Work order ::
Scan the listing below. Report each line that includes "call".

---------------

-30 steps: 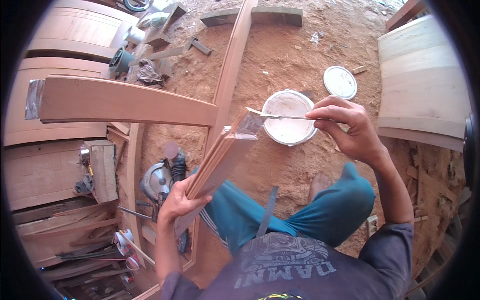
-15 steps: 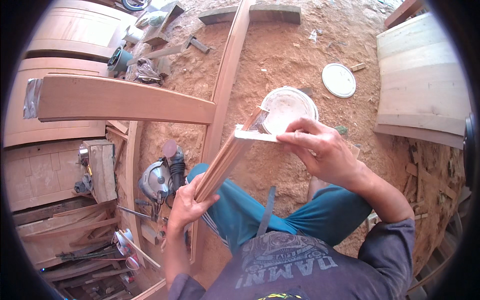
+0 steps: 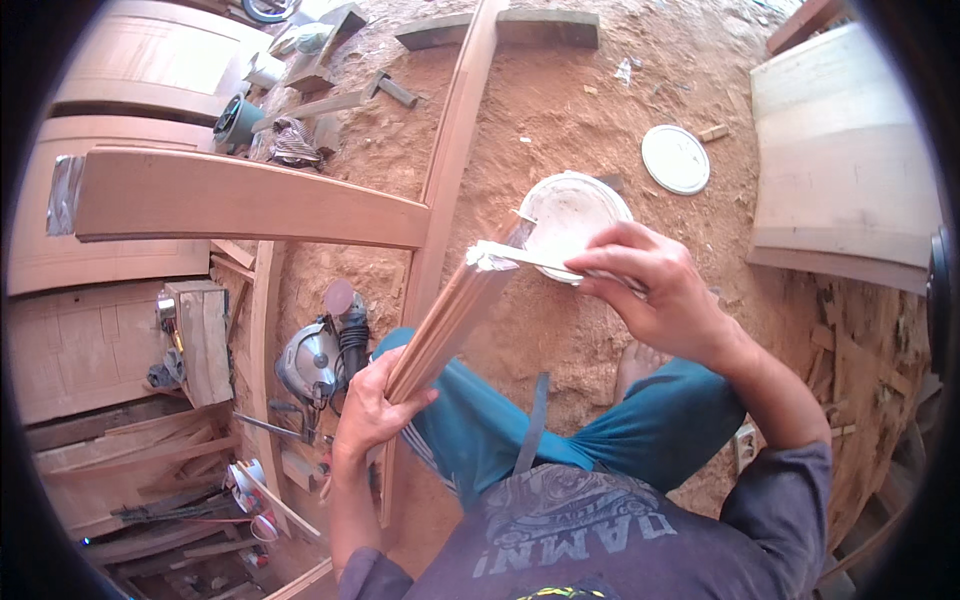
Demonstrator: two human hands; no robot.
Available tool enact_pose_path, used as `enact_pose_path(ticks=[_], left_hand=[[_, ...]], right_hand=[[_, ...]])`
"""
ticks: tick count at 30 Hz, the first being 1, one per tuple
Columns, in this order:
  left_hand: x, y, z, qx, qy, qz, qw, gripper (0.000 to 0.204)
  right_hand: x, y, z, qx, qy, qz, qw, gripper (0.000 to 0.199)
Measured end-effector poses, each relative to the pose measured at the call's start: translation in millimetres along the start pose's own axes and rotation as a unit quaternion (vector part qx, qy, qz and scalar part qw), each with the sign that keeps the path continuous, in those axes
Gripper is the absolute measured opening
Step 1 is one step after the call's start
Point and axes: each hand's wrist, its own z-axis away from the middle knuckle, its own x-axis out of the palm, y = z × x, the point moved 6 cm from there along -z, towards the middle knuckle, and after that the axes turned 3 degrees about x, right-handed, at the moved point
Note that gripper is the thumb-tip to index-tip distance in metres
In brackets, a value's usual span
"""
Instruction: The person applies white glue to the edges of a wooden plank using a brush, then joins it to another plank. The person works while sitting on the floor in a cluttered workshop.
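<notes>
Now glue stick point(image 3: 520, 257) against wood strips point(image 3: 450, 315)

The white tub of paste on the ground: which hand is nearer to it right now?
Right. The right hand hovers at the white tub's lower edge, holding a flat stick. The left hand is lower down, gripping the wood strip.
</notes>
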Motion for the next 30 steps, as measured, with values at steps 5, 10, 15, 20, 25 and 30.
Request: enact_pose_path(ticks=[5,10,15,20,25,30], left_hand=[[-13.9,-16.4,6.8,-0.028,0.101,-0.07,0.992,0.056],[-24.7,-75.7,11.7,-0.169,0.126,-0.132,0.968,0.078],[-13.5,-104.8,2.9,-0.137,0.095,0.148,0.975,0.09],[-11.7,-97.4,5.7,-0.158,0.104,0.237,0.953,0.09],[-10.7,-104.1,10.8,-0.166,0.109,0.238,0.951,0.092],[-7.5,-97.7,11.6,-0.143,0.117,0.239,0.953,0.094]], right_hand=[[-3.2,6.9,-5.1,-0.013,-0.024,-0.004,1.0,0.025],[-12.5,42.7,1.4,0.087,-0.009,-0.147,0.985,0.03],[4.9,42.1,-10.1,0.059,-0.019,-0.195,0.979,0.031],[21.4,18.9,-31.7,-0.014,-0.026,-0.173,0.984,0.032],[48.7,6.9,-57.5,-0.061,-0.027,-0.225,0.972,0.031],[78.1,23.2,-60.8,0.011,-0.092,-0.27,0.958,0.031]])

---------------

Response to the task ::
Measured end-effector poses, each relative to the pose measured at the call's start: translation in millimetres along the start pose's own axes and rotation as a unit quaternion (vector part qx, qy, qz and scalar part qw), each with the sign that keeps the path continuous, in those axes
Step 1 is one step after the call's start

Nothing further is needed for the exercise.